This article was republished with permission from WTOP’s news partners at Maryland Matters. Sign up for Maryland Matters’ free email subscription today.
This content was republished with permission from WTOP’s news partners at Maryland Matters. Sign up for Maryland Matters’ free email subscription today.
A judge deferred ruling on a redrawn congressional district map from the Maryland General Assembly on Friday because Gov. Lawrence J. Hogan Jr. (R) has yet to act on that map.
Senior Judge Lynne A. Battaglia said during a hearing in the Anne Arundel County Circuit Court that any ruling she makes on the new districts would have to be in an advisory capacity, and said she would instead issue new findings of fact as the case is appealed to the Maryland Court of Appeals.
The Friday hearing came just a week after Battaglia, a former Court of Appeals judge, struck down the General Assembly’s original congressional map for “extreme partisan gerrymandering” and ordered the legislature to draw a new districting plan with more compact districts.
Battaglia’s ruling set off an unprecedented scramble to draw a new map by the General Assembly: A new map was drafted over the weekend and unveiled Monday; the proposal had a brief hearing Tuesday morning and steamed through the Senate over Republican objections; and received final approval in the House of Delegates on Wednesday.

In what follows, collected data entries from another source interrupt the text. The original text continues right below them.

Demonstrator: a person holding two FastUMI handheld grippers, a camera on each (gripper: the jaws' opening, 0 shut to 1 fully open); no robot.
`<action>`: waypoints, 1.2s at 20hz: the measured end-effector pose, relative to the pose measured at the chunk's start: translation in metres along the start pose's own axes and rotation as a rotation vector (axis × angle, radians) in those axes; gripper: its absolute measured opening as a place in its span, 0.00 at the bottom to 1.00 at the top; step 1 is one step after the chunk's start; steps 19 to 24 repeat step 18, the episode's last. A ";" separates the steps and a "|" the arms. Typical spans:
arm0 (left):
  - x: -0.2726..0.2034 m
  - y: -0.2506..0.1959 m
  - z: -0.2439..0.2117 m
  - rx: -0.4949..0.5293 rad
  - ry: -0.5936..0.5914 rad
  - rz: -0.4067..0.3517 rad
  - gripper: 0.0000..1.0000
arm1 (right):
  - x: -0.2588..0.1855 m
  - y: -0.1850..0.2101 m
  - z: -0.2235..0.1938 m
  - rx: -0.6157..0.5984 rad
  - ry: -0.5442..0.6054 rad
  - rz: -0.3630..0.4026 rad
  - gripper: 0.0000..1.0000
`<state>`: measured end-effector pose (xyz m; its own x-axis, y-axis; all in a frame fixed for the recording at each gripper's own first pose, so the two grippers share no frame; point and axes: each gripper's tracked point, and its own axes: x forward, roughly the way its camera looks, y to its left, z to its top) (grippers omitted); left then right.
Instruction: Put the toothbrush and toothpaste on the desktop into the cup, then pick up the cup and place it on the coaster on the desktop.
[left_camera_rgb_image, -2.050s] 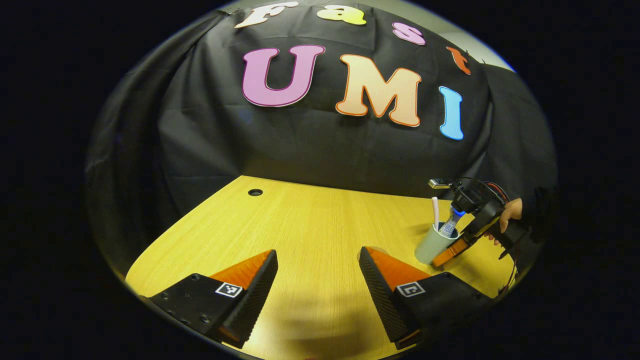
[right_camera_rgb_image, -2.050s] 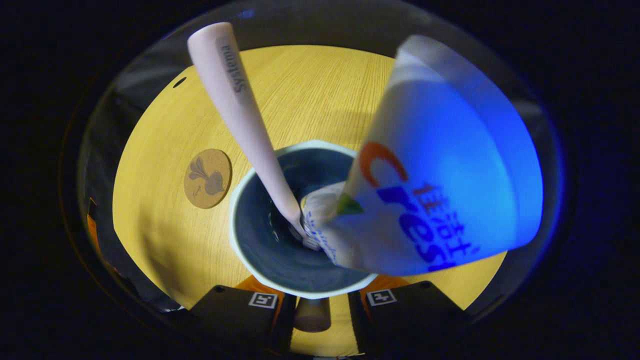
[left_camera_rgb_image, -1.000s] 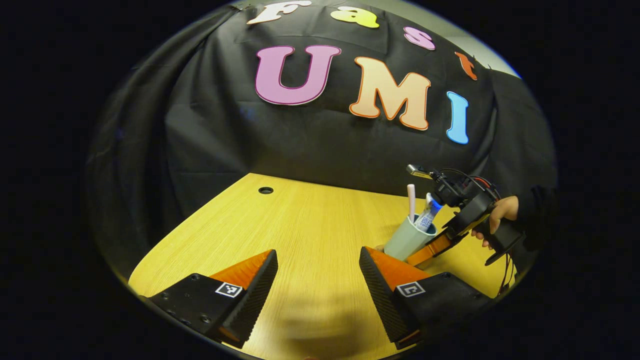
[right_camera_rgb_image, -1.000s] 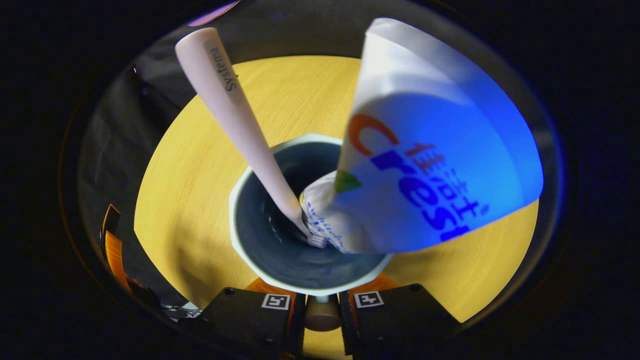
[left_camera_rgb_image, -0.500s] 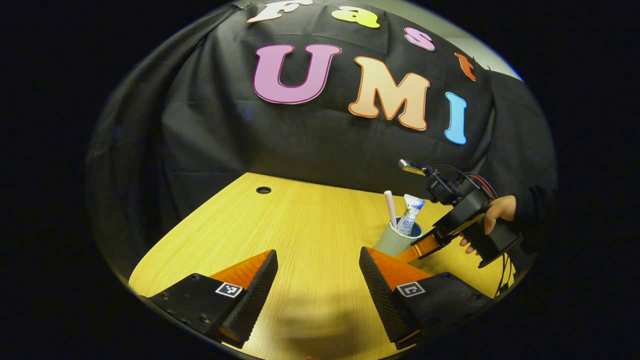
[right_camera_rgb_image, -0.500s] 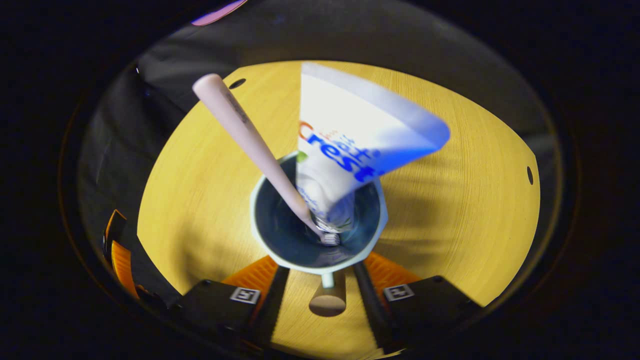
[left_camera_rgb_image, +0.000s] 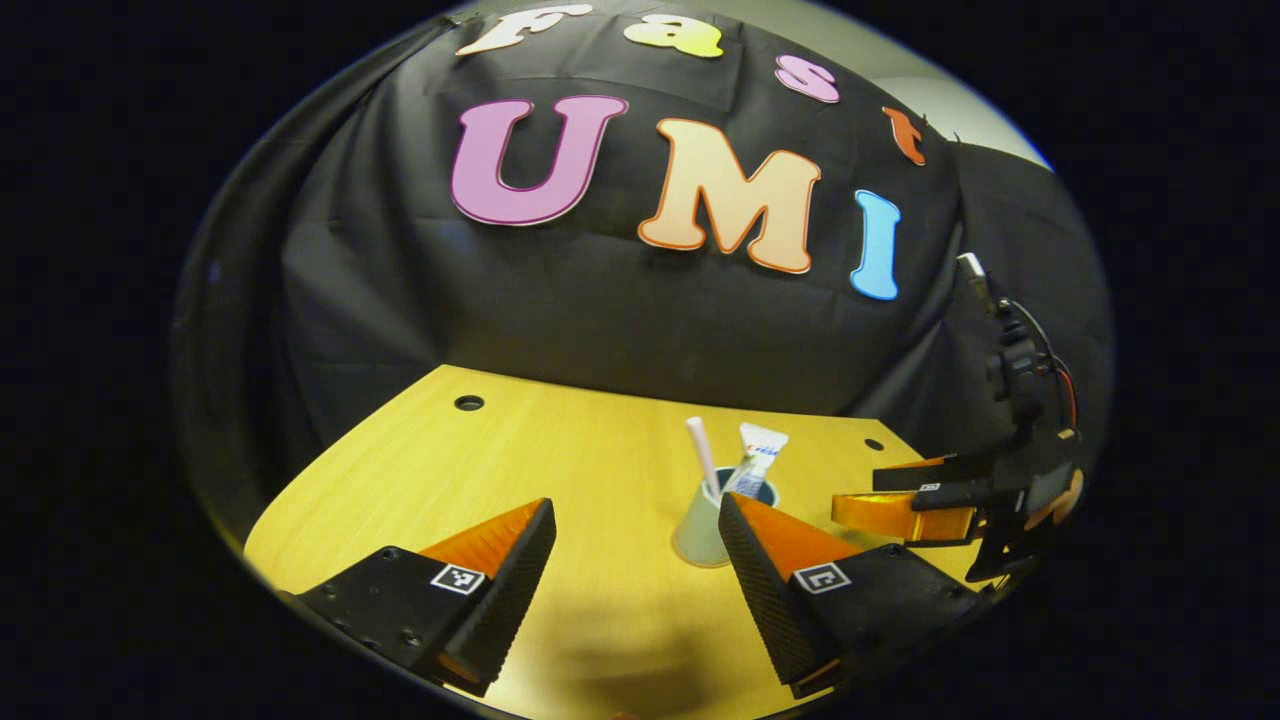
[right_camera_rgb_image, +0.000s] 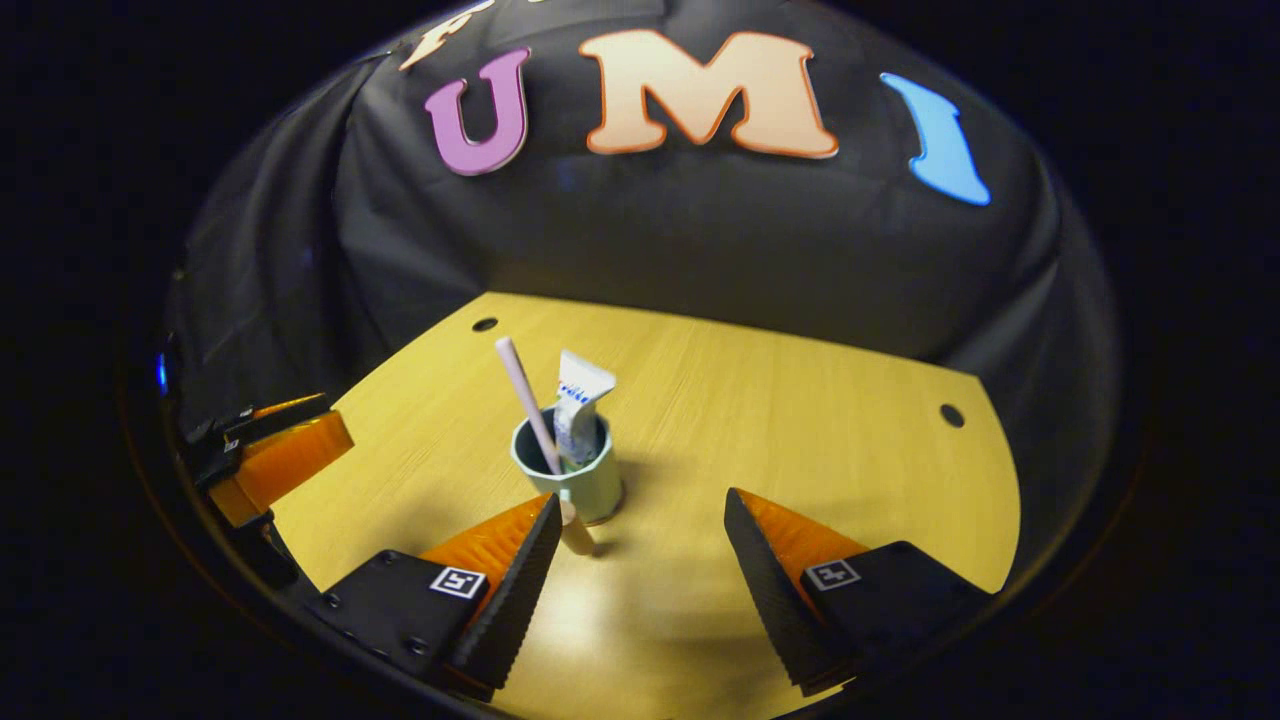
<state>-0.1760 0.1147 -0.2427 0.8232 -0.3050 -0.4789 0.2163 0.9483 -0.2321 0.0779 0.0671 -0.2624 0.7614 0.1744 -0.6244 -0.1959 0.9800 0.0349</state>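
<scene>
My left gripper (left_camera_rgb_image: 636, 560) hangs low over the yellow wooden surface (left_camera_rgb_image: 560, 450), jaws spread wide, nothing between them. My right gripper (right_camera_rgb_image: 640, 560) is likewise spread, its jaws apart and holding nothing.

The cup (right_camera_rgb_image: 570, 470), pale green with a dark inside, stands upright on the surface, just ahead of my right gripper's left finger and clear of both fingers. In the left gripper view the cup (left_camera_rgb_image: 703, 525) sits just beyond my left gripper's right finger, which covers part of it. Under the cup, at its base, a tan edge shows that looks like the coaster (right_camera_rgb_image: 580, 535), though I cannot tell for sure.

2 things stand in the cup: the pink toothbrush (right_camera_rgb_image: 525, 395), leaning left with its handle up, and the toothpaste (right_camera_rgb_image: 578, 400), crimped end up.

From the left gripper view, my right gripper (left_camera_rgb_image: 900, 500) sits off to the right of the cup, apart from it. From the right gripper view, my left gripper (right_camera_rgb_image: 270, 450) sits at far left.

2 round holes (right_camera_rgb_image: 485, 324) mark the surface's far edge.
</scene>
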 end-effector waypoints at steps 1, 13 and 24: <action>0.000 -0.013 0.006 0.010 -0.010 0.000 0.95 | -0.017 -0.010 0.011 0.017 -0.053 -0.005 0.96; -0.020 -0.139 0.086 0.077 -0.202 -0.101 0.94 | -0.170 -0.114 0.095 0.075 -0.647 -0.228 0.99; -0.014 -0.154 0.106 0.081 -0.230 -0.142 0.95 | -0.205 -0.124 0.121 0.056 -0.743 -0.268 0.99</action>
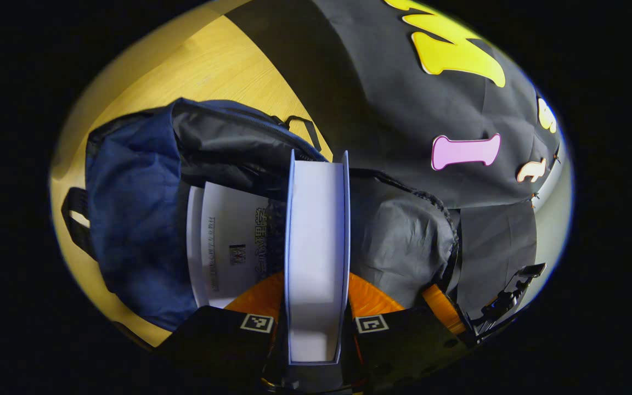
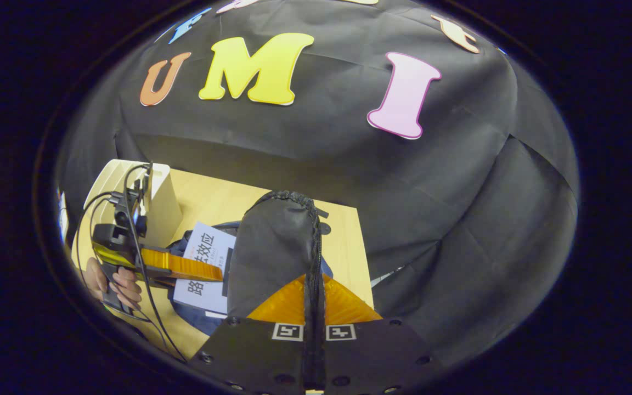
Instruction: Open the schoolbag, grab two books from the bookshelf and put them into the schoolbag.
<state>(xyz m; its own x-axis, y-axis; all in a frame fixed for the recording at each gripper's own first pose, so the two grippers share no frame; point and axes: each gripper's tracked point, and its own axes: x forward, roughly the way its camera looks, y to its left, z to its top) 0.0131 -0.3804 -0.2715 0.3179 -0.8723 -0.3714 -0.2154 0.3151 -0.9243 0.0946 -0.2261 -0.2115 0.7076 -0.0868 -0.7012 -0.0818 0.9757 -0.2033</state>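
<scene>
Two books: one [image 1: 228,247] inside the schoolbag [image 1: 135,219], one [image 1: 316,258] clamped by the left gripper [image 1: 316,323]; right gripper [image 2: 314,329] pinches the bag's flap [image 2: 277,247].

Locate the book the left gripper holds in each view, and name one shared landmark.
Left gripper view: the book stands edge-on at bottom centre, clamped in the left gripper, over the open schoolbag.
Right gripper view: lower left, its cover facing the camera, entering the schoolbag.
Shared landmark: the schoolbag's raised black flap.
</scene>
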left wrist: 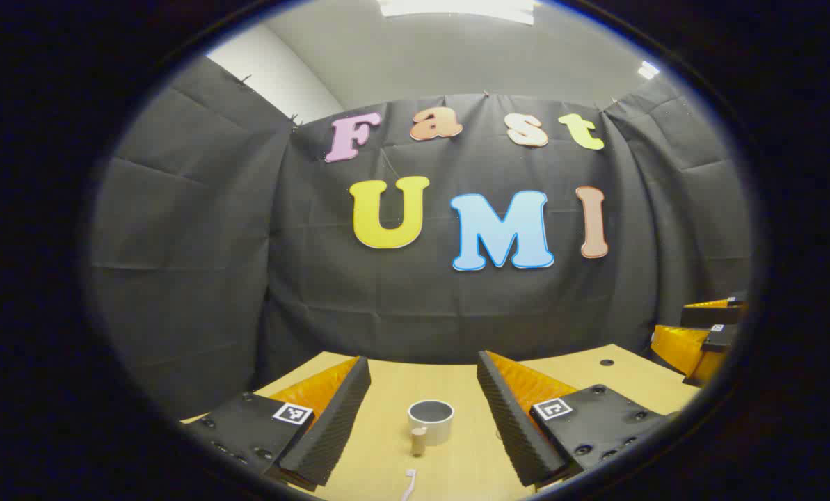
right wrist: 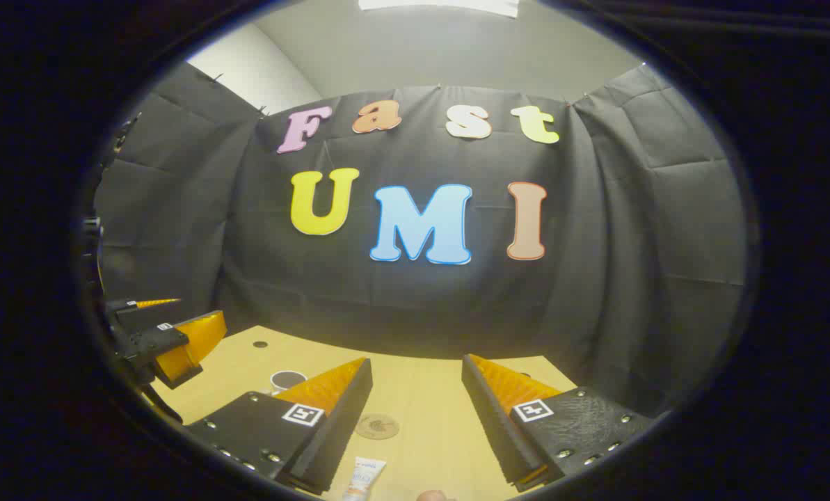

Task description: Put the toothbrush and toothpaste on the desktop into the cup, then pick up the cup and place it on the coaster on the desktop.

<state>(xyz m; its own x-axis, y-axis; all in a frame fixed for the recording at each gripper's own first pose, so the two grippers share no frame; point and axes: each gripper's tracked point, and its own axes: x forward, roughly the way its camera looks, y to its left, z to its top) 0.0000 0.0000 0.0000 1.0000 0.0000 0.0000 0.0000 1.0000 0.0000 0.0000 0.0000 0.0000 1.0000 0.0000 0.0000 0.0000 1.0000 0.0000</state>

The new map headed to Hogan’s desk Thursday, but the governor hadn’t acted on the map as of the Friday morning hearing.
Battaglia noted Friday that the state already appealed her original ruling to the Maryland Court of Appeals, and said she didn’t have the authority to rule definitively on the new map because it hasn’t been adopted or vetoed by the governor.
Kimball Brace, the president of the redistricting data company Election Data Services who testified on behalf of the state, said he analyzed both the new map and the original map enacted by lawmakers and found the redrawn districts to be significantly more compact.
“Compactness has been taken into account, clearly,” Brace said.
Assistant Attorney General Andrea Trento said the new map contains a similar number of county splits to Maryland’s congressional map from the 1970s and said the new proposal comports with Article III, Section 4 of the Maryland Constitution. Battaglia’s ruling applied that section — a provision that requires legislative districts be compact and respect natural and political boundaries — to congressional districts as well.
Battaglia also found that the new map violates portions of the Maryland Declaration of Rights dealing with free speech, equal protection and “free and fair elections.”
Strider Dickson, an attorney for the plaintiffs in the Szeliga v. Lamone case, took issue with the newly drawn 2nd District’s move into north-central Baltimore south of Towson. That district saw radical shifts between the General Assembly’s original proposal and the redrawn map, and under the new map would extend from Carroll County to Baltimore County and south into Baltimore City. Dickson argued the 2nd District’s extension into the city was unnecessary and drawn to make the district more Democratic.
Trento said the 2nd District move into those northern Baltimore City neighborhoods was meant to ensure the 7th District complies with the federal Voting Rights Act and gives Black voters in the district a chance to elect their candidate of choice. He noted that the 4th District, now contained almost entirely within Prince George’s County, was also drawn to comply with the Voting Rights Act.
Almost all of the 7th District is contained within Baltimore in the redrawn map, along with parts of Baltimore County just west of the city and the area around Dundalk in southeastern Baltimore County.
The new map includes several other consequential changes to the district lines originally passed by lawmakers in December, including a 5th District that no longer hooks north from Southern Maryland to include College Park; a 1st District that no longer crossed the Chesapeake Bay Bridge and becomes solidly Republican; and 6th District that includes all of Frederick County and less of Montgomery County.
Battaglia’s ruling last week followed a four-day trial in the Anne Arundel County Circuit Court in March for a pair of challenges to Maryland’s congressional map. One of those lawsuits, Szeliga v. Lamone, was brought by Republican voters from all eight of Maryland’s congressional districts and contended that the new map violated the state constitution by diluting Republican votes; another challenge, brought by Del. Neil C. Parrott (R-Washington) and the national conservative group Judicial Watch, likewise contended that the map violated the state constitution.
The Attorney General’s office appealed Battaglia’s original ruling to the Maryland Court of Appeals earlier this week. Trento said after the hearing that he couldn’t speak to how Battaglia’s new findings of fact would affect the case in the Court of Appeals, since the state appealed her original tossing out of the congressional map. The redrawn map enacted by lawmakers this week is contingent on the appeal.
The Court of Appeals is already taking up challenges to Maryland’s new legislative districts, with a special magistrate in that case indicating that he would try to submit his report to the court by April 4.
Hogan has appointed five of the Court of Appeals current judges, including Chief Judge Joseph Getty, who faces mandatory retirement in just over two weeks.